Journée d'étude, 2 juin 2017

La survivante ensauvagée: regards sur la «final girl»

Samuel Archibald
couverture
Gender/Genre: Liminalité et intersection dans la culture populaire contemporaine, événement organisé par Samuel Archibald, Megan Bédard, Jean-Michel Berthiaume, Catherine Côté, Fanie Demeule, Antonio Dominguez Leiva et Sarah Grenier-Millette

Ceci est une conférence d’aca-fan. Je me fais plaisir, mais je m’assume, aussi, en parlant d’un objet longtemps et peut-être encore considéré honteux, le slasher film ou film de maniaque, film de tueur à masque de goaler, qui a connu son âge d’or du temps de ma jeunesse, entre 1978 (la sortie de Halloween) et 1984 à peu près.
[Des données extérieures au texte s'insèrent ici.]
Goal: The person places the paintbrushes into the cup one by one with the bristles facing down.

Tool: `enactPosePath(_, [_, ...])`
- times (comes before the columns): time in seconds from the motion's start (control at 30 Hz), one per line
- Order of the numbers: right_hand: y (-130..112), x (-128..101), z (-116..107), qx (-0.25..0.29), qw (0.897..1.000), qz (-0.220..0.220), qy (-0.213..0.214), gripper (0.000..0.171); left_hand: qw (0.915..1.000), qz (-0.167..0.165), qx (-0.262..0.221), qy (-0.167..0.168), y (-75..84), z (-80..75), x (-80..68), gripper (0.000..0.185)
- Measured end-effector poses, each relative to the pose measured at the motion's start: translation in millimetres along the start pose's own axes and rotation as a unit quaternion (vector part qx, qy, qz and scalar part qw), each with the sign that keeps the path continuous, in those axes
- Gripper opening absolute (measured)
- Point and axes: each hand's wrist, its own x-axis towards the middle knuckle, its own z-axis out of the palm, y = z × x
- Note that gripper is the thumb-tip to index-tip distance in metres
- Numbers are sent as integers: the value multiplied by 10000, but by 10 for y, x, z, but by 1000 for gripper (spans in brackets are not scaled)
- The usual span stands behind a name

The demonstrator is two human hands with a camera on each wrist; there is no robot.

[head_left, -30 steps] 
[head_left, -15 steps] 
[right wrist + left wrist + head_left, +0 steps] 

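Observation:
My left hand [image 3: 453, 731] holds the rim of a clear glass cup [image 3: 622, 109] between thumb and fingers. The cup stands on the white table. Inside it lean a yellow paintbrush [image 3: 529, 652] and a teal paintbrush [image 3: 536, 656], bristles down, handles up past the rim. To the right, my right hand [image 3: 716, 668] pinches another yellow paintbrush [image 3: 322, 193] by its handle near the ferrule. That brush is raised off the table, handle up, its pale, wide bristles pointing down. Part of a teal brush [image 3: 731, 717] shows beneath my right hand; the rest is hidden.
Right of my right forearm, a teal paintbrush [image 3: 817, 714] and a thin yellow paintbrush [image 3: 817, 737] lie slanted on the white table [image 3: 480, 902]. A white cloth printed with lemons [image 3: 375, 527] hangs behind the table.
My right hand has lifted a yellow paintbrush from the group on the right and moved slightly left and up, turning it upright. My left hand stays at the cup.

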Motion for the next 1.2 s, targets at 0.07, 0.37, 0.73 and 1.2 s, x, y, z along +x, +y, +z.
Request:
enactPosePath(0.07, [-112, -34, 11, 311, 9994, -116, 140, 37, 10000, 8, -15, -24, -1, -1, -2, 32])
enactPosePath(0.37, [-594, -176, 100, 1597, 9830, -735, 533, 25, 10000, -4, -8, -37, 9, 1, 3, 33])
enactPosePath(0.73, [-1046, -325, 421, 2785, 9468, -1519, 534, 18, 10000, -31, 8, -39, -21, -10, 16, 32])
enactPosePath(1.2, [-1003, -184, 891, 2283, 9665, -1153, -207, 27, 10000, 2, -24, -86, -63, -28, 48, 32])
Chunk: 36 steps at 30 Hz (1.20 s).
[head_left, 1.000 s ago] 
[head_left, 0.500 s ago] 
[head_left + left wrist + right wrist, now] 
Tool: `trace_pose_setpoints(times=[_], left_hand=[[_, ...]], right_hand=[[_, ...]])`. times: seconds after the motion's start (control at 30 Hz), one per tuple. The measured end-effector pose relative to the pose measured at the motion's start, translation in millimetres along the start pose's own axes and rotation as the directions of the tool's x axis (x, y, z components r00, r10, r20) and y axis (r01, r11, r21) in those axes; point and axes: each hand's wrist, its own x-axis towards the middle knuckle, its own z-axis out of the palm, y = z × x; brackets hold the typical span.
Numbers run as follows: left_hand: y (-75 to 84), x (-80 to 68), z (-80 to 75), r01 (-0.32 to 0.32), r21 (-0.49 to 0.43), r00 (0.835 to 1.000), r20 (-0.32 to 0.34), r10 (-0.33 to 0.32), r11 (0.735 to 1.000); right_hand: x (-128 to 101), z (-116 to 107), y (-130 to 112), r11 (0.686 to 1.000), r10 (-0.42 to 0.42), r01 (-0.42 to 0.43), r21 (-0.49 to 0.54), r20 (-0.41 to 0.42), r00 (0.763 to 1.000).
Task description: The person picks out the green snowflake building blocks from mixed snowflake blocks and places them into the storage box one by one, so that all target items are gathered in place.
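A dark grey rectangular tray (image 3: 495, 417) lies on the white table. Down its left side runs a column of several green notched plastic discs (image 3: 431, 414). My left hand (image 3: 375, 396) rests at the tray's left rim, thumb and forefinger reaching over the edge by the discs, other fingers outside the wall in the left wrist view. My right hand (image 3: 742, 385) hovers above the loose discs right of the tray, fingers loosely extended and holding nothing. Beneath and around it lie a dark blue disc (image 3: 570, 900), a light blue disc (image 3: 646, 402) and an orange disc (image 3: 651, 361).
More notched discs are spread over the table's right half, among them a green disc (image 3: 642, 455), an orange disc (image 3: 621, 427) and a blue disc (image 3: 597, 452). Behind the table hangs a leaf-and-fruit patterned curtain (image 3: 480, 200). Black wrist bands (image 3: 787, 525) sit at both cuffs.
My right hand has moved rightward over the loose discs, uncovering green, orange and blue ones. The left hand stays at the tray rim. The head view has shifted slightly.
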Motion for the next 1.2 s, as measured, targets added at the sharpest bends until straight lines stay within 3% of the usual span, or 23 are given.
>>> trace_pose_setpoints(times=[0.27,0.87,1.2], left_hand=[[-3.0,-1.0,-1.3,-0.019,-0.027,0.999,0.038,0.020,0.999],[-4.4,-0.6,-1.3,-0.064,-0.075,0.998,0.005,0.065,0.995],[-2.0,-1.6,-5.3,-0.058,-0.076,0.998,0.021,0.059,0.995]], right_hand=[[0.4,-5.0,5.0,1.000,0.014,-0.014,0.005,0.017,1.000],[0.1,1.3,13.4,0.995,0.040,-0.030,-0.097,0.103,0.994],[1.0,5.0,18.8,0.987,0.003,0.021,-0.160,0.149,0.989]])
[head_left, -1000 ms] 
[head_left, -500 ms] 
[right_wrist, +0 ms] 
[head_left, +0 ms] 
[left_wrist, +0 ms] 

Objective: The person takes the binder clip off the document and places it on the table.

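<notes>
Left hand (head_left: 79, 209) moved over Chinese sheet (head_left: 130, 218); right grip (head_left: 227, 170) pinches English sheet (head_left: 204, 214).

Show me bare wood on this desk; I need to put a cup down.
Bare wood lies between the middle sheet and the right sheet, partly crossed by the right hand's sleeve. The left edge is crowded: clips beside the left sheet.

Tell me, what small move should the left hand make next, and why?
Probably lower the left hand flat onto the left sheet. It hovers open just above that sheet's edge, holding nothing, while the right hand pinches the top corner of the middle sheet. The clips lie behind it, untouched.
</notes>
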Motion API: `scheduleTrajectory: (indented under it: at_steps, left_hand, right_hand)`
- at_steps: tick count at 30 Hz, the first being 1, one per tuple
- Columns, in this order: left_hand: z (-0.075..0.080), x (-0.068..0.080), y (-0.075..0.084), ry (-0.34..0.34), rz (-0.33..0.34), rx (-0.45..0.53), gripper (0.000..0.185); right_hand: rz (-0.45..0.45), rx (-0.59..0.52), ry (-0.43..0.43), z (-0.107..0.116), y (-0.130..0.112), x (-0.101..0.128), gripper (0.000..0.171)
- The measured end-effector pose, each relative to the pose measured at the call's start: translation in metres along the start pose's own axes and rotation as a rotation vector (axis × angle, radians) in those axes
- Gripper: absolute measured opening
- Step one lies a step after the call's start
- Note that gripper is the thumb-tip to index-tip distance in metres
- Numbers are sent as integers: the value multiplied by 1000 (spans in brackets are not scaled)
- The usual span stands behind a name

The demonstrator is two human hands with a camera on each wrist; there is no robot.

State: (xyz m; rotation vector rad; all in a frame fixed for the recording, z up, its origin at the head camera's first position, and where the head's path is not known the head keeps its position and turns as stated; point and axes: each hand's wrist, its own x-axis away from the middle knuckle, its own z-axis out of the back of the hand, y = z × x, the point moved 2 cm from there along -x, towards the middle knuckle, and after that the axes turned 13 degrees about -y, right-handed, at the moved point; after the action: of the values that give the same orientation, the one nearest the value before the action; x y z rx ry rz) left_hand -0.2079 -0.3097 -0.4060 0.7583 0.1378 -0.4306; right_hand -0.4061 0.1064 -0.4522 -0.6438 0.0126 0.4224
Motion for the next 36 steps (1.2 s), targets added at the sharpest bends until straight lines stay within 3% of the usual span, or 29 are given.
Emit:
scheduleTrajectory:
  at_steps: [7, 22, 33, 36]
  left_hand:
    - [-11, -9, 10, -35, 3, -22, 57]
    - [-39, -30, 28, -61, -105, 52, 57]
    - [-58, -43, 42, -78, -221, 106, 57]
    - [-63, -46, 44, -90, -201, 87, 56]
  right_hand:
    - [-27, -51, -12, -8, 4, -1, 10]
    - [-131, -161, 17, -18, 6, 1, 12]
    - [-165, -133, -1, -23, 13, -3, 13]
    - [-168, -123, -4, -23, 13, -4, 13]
Durant cette glorieuse époque, le film de slasher s’est imposé comme une véritable mine d’or pour les studios, qui se sont rapidement empressés d’exploiter le filon, jusqu’à l’épuisement, et qui ont produit au passage des œuvres plus ou moins immortelles comme Halloween 2, Friday The Thirteen un deux trois quatre cinq six sept huit et neuf, Just Before Dawn, My Bloody Valentine, The Prowler, The Burning, Silent Night/Deadly Night, Sleepaway Camp et autres Prom Night. Enfant des années 1980, j’ai toujours conservé une fascination pour ce genre mineur, méprisable, violent, misogyne et, de l’avis de plusieurs, indéfendable.

Il faut bien comprendre le contexte de l’époque, moralement conservateur, marqué par une certain reflux des excès (de sexe et de violence) du cinéma des années 70, mais aussi par une conscience critique de plus en plus accusée des soubassements idéologiques des œuvres.